DIRECTIONS –
Output the listing below verbatim.

SOURCE MATERIAL –
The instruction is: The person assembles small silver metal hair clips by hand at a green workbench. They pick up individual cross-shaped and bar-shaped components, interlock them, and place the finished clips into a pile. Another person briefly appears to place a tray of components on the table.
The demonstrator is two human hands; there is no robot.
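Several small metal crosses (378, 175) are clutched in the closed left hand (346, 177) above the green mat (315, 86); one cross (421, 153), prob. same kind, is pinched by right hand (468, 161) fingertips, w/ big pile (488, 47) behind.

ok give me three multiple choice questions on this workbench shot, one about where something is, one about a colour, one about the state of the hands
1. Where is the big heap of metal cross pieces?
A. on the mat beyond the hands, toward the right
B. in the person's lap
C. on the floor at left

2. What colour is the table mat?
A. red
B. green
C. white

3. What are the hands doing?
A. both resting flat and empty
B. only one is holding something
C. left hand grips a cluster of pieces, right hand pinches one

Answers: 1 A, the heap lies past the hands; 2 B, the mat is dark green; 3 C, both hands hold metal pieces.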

OUTPUT OF THE EXERCISE –
The instruction is: The person assembles small silver metal hair clips by hand at a green workbench. They pick up individual cross-shaped and bar-shaped components, interlock them, and place the finished clips into a pile. Another person briefly appears to place a tray of components on the table.
The demonstrator is two human hands; there is no robot.
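Several small metal crosses (378, 175) are clutched in the closed left hand (346, 177) above the green mat (315, 86); one cross (421, 153), prob. same kind, is pinched by right hand (468, 161) fingertips, w/ big pile (488, 47) behind.

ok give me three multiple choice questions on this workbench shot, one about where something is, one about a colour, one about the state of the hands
1. Where is the big heap of metal cross pieces?
A. on the mat beyond the hands, toward the right
B. in the person's lap
C. on the floor at left

2. What colour is the table mat?
A. red
B. green
C. white

3. What are the hands doing?
A. both resting flat and empty
B. only one is holding something
C. left hand grips a cluster of pieces, right hand pinches one

Answers: 1 A, the heap lies past the hands; 2 B, the mat is dark green; 3 C, both hands hold metal pieces.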

The exercise calls for nothing further.